▸ REQUIRED WORK: Return the data below exactly, stopping after the line with "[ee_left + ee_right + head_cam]".

▸ Saved entries:
--- --- ---
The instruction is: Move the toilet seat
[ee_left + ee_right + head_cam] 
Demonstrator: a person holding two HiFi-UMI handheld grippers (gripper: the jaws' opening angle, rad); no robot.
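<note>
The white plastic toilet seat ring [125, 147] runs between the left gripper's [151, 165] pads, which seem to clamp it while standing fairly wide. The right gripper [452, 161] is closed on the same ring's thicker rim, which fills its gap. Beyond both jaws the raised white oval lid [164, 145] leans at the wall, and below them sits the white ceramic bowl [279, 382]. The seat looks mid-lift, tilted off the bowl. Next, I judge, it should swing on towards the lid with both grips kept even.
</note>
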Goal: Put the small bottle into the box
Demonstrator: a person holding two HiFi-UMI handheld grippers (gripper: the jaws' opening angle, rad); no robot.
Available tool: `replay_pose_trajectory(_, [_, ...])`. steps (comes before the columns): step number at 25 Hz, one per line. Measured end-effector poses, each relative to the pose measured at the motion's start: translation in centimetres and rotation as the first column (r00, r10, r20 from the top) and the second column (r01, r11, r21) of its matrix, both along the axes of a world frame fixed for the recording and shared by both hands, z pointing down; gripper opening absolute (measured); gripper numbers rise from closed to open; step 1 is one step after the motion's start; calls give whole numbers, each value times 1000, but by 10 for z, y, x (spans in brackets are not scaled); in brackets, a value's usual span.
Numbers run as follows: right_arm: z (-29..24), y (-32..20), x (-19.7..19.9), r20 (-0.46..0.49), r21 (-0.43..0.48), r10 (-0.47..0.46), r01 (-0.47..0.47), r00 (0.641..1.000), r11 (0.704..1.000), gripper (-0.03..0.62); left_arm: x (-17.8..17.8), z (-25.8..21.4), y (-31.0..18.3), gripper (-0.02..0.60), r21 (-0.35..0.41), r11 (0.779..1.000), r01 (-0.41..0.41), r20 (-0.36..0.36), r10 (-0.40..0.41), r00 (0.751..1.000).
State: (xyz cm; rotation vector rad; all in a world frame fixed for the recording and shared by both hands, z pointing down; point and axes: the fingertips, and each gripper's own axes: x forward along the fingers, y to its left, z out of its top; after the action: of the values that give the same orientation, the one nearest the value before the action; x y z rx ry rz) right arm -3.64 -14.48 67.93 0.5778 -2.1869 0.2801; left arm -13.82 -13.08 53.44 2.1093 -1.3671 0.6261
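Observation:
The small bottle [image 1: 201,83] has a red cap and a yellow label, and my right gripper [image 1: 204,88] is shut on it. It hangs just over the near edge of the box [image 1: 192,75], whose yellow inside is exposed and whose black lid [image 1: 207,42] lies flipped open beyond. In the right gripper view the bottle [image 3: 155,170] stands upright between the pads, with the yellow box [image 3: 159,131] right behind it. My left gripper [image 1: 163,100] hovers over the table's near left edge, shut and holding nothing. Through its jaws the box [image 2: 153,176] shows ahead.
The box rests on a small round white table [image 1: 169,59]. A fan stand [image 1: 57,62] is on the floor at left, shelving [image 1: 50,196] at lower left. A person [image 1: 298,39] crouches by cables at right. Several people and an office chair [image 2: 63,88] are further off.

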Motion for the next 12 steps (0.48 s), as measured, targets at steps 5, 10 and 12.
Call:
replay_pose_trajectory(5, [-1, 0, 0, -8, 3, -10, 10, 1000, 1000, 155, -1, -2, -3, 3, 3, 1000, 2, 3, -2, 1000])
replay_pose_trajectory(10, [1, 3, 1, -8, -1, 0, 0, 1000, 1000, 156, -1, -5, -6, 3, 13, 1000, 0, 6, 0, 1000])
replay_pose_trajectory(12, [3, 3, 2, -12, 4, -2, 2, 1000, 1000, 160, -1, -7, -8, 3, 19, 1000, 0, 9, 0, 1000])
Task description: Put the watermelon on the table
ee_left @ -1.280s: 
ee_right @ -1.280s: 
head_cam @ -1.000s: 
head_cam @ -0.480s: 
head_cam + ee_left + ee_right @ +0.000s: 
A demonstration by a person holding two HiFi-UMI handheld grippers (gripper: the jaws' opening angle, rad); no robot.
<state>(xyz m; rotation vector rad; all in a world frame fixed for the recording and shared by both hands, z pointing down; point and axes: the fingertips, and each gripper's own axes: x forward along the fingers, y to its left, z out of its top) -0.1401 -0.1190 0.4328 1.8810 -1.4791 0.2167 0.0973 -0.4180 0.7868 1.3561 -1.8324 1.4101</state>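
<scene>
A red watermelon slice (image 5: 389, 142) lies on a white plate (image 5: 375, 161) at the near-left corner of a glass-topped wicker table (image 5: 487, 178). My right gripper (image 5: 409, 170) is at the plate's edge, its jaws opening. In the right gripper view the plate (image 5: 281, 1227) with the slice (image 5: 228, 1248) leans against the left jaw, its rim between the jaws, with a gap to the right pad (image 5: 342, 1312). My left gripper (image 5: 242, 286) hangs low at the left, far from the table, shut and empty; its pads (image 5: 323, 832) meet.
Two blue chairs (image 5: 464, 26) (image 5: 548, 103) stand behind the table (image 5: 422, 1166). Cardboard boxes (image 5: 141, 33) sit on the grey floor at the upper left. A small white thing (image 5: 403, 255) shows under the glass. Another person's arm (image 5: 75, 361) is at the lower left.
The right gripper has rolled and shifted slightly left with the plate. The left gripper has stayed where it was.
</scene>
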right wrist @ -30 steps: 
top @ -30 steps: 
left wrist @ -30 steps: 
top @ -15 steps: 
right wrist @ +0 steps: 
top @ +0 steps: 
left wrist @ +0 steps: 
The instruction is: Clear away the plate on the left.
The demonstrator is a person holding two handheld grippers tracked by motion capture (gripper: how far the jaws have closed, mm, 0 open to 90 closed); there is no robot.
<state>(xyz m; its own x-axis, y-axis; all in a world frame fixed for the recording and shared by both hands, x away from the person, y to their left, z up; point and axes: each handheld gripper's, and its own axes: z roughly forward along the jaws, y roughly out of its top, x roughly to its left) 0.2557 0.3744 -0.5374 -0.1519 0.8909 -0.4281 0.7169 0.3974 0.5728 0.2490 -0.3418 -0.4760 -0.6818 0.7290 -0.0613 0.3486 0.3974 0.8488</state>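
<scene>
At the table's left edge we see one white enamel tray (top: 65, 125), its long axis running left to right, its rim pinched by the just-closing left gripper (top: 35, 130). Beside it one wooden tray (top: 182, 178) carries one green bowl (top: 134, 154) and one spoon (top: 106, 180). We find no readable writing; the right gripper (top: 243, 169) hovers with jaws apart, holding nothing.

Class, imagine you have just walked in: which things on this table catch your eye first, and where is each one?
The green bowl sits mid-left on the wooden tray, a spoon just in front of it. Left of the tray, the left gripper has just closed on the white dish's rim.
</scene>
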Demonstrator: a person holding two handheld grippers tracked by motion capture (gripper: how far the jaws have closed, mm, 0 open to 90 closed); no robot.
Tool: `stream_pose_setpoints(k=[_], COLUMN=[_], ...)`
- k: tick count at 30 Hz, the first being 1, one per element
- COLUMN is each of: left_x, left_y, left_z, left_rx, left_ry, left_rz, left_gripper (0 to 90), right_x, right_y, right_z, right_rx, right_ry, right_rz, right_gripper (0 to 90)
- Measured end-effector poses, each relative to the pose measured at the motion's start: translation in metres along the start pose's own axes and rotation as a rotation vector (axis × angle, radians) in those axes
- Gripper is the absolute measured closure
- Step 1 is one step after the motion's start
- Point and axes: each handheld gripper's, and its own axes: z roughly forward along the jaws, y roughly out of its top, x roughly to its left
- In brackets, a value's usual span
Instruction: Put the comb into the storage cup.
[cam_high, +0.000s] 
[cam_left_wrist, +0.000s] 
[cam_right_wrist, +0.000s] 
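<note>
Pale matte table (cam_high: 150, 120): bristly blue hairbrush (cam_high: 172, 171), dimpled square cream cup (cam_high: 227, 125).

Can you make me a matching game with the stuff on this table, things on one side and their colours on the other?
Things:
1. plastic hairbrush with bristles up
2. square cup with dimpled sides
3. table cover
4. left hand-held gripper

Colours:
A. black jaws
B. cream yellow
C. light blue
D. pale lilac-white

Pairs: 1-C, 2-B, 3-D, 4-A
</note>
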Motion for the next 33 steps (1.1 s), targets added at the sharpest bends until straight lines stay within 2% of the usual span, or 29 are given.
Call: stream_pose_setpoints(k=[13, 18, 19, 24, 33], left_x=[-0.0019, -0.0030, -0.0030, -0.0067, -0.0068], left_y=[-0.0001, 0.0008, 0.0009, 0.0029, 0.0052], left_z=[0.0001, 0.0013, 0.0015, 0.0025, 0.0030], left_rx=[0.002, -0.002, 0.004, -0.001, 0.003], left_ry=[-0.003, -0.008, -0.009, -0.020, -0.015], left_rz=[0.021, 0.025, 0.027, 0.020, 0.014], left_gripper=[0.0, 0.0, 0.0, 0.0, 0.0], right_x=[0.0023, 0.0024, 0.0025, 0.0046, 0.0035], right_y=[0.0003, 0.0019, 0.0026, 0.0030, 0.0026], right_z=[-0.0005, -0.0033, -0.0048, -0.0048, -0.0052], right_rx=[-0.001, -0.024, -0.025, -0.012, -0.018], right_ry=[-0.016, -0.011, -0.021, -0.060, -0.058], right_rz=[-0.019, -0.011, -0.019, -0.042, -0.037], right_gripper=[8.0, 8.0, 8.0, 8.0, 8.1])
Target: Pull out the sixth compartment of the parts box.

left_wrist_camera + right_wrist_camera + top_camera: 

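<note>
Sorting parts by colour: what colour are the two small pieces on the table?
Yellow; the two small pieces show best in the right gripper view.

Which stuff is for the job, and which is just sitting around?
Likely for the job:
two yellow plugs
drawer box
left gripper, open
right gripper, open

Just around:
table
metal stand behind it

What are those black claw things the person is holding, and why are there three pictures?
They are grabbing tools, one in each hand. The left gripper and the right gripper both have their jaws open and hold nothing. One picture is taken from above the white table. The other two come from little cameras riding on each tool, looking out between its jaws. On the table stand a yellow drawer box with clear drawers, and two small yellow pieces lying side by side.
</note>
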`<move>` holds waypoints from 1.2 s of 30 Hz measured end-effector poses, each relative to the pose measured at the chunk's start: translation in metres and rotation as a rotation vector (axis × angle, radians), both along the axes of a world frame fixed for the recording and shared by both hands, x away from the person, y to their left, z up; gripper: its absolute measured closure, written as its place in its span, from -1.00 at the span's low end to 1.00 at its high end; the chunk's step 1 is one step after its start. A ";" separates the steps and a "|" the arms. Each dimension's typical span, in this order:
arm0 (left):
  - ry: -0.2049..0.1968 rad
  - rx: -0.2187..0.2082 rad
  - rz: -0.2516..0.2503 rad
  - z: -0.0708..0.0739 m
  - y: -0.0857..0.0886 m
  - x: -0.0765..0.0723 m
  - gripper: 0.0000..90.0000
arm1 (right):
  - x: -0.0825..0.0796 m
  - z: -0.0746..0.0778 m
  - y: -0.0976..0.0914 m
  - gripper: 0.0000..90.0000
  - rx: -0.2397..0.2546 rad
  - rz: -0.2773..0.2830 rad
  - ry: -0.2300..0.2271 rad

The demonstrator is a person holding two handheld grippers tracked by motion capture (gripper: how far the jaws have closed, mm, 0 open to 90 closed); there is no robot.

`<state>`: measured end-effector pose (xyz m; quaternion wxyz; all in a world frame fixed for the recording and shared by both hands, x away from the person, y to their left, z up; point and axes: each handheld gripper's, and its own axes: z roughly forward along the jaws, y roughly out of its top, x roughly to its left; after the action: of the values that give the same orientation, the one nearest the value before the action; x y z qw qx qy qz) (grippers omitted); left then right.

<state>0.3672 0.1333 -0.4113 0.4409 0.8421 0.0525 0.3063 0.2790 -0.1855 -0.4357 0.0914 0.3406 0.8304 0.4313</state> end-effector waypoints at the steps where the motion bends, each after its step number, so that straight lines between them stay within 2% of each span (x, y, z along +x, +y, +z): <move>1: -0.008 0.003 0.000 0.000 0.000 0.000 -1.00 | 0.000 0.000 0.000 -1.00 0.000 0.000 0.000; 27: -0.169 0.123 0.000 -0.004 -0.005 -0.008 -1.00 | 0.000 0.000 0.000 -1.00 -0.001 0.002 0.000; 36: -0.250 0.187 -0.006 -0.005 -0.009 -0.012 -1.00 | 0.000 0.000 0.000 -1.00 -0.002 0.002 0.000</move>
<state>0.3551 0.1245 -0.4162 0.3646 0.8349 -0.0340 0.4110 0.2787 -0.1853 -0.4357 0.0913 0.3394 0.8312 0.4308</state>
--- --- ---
▸ PROBLEM SOLUTION:
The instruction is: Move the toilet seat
[ee_left + ee_right + head_cam] 

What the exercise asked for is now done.